* YOUR INSTRUCTIONS
Once the line with "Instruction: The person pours" is found in the entries below, repeat it and each following line exactly, up to and including the line with "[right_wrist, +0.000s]". Add no other lines.

[Start of section]

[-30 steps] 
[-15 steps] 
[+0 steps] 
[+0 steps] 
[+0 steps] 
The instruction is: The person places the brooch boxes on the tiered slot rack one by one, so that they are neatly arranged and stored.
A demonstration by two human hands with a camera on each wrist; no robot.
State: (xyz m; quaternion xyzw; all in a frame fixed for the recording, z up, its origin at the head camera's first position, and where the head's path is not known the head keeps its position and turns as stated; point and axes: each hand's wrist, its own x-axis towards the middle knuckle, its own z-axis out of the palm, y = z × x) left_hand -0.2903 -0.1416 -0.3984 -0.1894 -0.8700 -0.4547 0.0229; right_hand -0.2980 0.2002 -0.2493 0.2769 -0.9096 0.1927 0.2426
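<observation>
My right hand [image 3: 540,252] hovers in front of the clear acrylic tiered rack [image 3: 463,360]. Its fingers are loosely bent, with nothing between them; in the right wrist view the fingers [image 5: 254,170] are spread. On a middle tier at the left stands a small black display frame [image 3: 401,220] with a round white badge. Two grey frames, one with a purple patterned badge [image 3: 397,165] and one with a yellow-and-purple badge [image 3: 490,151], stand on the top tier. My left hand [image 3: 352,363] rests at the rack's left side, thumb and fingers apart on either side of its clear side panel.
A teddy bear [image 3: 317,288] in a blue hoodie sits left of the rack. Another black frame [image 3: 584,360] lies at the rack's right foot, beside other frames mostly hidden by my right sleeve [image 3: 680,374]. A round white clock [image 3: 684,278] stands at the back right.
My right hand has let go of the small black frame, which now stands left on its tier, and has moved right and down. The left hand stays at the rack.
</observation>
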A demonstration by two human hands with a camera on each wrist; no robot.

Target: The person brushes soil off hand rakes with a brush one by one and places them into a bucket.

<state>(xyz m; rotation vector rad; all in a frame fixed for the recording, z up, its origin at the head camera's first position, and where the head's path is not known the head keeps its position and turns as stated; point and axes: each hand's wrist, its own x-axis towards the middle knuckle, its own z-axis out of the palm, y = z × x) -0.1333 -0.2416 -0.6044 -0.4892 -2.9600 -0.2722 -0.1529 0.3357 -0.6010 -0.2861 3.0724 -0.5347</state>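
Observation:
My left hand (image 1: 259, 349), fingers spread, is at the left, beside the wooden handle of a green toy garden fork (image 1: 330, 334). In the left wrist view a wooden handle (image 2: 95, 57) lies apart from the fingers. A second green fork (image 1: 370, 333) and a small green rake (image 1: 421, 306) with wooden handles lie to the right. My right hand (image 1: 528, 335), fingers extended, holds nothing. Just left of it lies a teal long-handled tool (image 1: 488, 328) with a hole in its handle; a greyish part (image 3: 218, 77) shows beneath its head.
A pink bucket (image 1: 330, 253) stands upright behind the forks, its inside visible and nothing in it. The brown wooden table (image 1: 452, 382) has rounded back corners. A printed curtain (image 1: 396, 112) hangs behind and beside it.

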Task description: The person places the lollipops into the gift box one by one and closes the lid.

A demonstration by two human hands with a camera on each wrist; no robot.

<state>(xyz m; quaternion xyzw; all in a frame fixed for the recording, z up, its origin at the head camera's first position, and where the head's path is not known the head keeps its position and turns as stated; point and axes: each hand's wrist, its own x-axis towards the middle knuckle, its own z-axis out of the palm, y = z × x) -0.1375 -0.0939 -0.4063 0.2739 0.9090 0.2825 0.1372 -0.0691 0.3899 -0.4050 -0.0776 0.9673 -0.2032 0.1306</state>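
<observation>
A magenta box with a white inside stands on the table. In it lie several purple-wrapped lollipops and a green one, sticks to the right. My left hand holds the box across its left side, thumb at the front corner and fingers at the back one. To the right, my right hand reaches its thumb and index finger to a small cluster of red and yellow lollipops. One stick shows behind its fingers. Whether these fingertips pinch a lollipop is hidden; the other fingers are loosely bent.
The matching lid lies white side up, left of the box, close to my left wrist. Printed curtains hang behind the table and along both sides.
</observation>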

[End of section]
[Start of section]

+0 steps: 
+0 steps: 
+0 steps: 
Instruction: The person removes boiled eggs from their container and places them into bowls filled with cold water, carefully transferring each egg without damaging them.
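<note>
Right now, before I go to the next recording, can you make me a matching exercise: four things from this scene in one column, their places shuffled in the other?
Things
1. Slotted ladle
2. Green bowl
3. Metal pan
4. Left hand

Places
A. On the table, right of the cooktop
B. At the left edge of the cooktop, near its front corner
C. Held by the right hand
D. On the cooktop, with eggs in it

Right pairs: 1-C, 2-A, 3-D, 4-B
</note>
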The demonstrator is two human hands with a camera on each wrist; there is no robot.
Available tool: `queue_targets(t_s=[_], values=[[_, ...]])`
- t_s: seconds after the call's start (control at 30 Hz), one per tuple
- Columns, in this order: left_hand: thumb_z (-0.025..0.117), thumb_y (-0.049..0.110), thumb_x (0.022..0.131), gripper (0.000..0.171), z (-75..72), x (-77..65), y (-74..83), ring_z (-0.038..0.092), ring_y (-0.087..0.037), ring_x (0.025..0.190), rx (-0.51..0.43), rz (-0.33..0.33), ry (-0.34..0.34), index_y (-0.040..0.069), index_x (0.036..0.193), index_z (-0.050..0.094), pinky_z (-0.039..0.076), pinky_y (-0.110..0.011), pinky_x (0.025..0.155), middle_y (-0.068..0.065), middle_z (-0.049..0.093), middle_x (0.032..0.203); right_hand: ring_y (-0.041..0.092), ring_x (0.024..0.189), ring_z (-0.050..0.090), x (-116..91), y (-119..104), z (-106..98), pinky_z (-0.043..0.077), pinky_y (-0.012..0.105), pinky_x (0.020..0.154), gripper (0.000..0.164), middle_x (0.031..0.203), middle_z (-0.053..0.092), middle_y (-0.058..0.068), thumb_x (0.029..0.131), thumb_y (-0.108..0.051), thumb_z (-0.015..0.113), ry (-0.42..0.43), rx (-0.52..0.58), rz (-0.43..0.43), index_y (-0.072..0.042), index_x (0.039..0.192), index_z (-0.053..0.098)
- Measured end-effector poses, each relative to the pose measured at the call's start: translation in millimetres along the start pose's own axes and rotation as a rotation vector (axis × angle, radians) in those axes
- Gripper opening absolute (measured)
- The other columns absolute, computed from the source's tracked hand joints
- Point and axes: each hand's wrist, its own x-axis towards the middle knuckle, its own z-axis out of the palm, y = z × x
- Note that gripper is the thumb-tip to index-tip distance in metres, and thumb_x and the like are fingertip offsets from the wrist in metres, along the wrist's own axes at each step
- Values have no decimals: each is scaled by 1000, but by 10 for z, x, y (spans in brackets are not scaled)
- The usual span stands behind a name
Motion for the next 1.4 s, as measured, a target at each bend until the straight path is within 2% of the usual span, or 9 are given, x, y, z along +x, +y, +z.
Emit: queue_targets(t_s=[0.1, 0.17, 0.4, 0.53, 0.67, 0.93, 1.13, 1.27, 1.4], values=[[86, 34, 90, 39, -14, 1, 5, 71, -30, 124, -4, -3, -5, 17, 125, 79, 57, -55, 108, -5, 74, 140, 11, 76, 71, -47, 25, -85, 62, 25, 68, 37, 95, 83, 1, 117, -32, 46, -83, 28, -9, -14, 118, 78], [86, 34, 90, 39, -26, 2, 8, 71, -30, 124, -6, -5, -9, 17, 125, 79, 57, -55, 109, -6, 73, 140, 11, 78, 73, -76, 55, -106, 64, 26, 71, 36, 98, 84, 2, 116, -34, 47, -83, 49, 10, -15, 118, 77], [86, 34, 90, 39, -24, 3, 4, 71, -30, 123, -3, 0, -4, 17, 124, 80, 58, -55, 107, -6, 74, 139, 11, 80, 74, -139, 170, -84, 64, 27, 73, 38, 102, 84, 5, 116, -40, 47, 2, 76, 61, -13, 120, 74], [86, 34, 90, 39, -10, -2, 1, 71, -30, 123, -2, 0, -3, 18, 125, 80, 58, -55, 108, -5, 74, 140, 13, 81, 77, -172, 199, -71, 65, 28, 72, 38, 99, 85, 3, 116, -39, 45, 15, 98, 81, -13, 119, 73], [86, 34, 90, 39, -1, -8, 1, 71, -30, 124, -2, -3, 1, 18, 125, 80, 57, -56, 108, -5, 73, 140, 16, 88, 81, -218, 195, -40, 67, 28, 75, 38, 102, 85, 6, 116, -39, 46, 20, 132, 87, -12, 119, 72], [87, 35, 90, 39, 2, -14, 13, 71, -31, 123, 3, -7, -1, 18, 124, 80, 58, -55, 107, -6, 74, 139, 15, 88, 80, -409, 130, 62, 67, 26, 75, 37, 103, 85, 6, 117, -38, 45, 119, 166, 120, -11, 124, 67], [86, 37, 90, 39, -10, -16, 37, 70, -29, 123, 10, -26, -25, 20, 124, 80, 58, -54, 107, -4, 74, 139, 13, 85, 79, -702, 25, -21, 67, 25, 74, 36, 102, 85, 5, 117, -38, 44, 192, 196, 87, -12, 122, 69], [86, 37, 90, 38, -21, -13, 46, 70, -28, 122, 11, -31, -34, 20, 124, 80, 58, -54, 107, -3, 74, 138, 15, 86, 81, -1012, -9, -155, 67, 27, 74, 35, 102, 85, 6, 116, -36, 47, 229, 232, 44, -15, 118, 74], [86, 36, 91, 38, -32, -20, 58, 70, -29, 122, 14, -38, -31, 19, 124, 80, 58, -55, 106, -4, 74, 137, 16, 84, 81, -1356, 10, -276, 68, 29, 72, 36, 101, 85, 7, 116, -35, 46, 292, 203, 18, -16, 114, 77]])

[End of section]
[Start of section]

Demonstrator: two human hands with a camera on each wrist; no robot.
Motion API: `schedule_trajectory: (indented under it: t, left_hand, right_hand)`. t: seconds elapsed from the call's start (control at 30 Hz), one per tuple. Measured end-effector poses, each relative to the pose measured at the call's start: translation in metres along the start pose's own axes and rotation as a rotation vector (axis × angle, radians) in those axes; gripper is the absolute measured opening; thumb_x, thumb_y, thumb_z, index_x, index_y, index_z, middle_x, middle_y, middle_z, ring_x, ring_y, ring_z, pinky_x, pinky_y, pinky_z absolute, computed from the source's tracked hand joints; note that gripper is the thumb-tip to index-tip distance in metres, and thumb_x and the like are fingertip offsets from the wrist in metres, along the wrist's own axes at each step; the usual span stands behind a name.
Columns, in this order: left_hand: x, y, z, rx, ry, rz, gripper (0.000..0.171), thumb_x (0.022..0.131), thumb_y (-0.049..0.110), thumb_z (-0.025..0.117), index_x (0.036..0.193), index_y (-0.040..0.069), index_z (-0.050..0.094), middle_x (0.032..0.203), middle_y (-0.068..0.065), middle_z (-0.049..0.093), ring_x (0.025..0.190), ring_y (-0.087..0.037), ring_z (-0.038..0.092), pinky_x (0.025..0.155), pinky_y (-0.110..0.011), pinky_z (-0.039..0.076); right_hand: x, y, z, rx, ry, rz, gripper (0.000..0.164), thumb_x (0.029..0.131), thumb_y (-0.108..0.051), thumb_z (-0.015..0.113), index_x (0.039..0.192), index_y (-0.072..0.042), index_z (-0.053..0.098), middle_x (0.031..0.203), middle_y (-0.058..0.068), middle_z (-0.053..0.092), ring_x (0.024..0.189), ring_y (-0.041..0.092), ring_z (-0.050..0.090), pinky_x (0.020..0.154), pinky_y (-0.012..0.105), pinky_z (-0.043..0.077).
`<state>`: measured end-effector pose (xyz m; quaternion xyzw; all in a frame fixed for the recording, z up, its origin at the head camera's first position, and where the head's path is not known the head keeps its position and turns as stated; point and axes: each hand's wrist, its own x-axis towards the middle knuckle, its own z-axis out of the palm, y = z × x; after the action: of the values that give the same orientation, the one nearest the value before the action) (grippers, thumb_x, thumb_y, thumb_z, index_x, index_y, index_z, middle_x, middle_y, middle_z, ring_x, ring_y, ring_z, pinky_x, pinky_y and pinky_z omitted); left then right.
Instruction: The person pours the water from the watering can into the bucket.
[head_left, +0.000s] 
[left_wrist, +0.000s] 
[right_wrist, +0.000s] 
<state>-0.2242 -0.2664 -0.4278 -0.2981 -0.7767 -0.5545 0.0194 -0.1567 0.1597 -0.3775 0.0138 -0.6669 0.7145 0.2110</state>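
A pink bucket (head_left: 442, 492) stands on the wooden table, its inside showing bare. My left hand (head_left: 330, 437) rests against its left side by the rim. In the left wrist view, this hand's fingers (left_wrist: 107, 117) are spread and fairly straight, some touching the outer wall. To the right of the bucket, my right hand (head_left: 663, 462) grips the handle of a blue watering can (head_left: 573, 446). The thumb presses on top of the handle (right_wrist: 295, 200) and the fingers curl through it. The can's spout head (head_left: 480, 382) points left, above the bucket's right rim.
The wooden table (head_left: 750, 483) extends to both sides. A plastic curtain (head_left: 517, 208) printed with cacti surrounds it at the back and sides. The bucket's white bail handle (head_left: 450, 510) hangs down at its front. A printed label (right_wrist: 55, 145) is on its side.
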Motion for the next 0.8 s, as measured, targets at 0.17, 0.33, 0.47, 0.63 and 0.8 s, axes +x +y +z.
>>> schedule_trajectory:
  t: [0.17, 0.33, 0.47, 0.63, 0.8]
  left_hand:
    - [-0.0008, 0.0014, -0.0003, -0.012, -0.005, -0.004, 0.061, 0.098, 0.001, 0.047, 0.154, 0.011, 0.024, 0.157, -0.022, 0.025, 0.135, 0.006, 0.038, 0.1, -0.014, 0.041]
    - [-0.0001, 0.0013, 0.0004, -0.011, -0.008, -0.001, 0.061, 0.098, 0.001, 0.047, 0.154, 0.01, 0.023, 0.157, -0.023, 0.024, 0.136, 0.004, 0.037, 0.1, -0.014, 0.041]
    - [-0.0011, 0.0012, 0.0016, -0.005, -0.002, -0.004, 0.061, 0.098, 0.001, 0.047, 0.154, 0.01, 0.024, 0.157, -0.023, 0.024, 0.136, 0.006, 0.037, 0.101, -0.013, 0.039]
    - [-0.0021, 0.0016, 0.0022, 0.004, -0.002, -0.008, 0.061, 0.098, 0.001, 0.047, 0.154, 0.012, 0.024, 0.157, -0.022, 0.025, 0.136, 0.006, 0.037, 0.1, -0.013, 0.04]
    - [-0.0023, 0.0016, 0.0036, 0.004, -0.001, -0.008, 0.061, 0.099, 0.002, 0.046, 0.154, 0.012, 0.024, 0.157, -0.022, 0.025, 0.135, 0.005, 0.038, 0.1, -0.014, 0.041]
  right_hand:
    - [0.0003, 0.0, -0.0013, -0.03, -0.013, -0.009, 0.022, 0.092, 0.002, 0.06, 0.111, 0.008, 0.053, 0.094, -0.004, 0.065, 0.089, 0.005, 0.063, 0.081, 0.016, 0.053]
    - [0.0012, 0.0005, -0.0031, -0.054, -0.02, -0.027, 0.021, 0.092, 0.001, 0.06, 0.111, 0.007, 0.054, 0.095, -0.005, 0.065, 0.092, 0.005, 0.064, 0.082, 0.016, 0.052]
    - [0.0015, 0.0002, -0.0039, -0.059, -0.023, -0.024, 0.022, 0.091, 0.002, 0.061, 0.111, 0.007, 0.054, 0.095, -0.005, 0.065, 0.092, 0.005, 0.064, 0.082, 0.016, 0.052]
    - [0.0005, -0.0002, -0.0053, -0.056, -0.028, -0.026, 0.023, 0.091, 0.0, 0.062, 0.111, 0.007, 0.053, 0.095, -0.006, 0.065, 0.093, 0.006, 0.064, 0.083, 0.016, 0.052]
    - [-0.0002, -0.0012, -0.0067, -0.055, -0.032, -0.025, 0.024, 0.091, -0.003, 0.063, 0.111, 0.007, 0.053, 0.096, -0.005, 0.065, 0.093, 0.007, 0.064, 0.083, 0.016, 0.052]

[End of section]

* TASK SOLUTION
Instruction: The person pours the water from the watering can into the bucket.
[head_left, +0.000s] 
[left_wrist, +0.000s] 
[right_wrist, +0.000s] 

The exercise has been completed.